Work required ->
A faithful copy of all the data is the goal; omit the pictures.

Supplied material ->
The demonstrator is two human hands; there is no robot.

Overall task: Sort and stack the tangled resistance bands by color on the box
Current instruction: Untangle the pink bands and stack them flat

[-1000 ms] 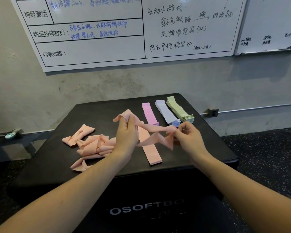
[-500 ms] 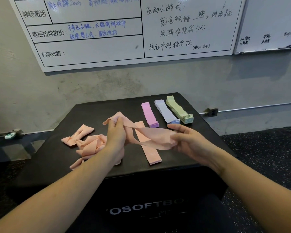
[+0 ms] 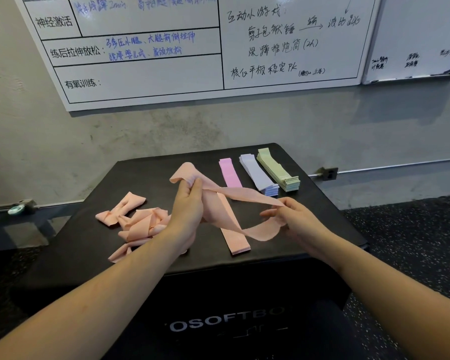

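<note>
A peach band [image 3: 244,197] is stretched in the air above the black box [image 3: 146,175]. My left hand [image 3: 189,206] grips its left end. My right hand [image 3: 294,219] holds its right end, which loops round the fingers. Under the band a flat peach band [image 3: 235,240] lies lengthwise on the box. A tangle of peach bands [image 3: 135,224] sits at the left. Along the back right lie three neat stacks: pink [image 3: 229,172], lilac [image 3: 259,176] and green [image 3: 277,171].
The box stands against a grey wall with whiteboards [image 3: 166,48] above. A metal rail [image 3: 374,167] with a bracket runs along the wall at the right. Dark speckled floor [image 3: 413,242] lies to the right; a small teal object [image 3: 16,209] sits at the far left.
The band has been untwisted and spread wider between my hands. My right hand has moved right and down, with the band's end now looping round it.
</note>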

Response box ->
The demonstrator is two human hands; there is no robot.

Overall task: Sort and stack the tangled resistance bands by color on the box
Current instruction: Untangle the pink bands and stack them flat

[-1000 ms] 
[-500 ms] 
[+0 ms] 

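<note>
A peach band [image 3: 244,197] is stretched in the air above the black box [image 3: 146,175]. My left hand [image 3: 189,206] grips its left end. My right hand [image 3: 294,219] holds its right end, which loops round the fingers. Under the band a flat peach band [image 3: 235,240] lies lengthwise on the box. A tangle of peach bands [image 3: 135,224] sits at the left. Along the back right lie three neat stacks: pink [image 3: 229,172], lilac [image 3: 259,176] and green [image 3: 277,171].
The box stands against a grey wall with whiteboards [image 3: 166,48] above. A metal rail [image 3: 374,167] with a bracket runs along the wall at the right. Dark speckled floor [image 3: 413,242] lies to the right; a small teal object [image 3: 16,209] sits at the far left.
The band has been untwisted and spread wider between my hands. My right hand has moved right and down, with the band's end now looping round it.
</note>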

This answer is now complete.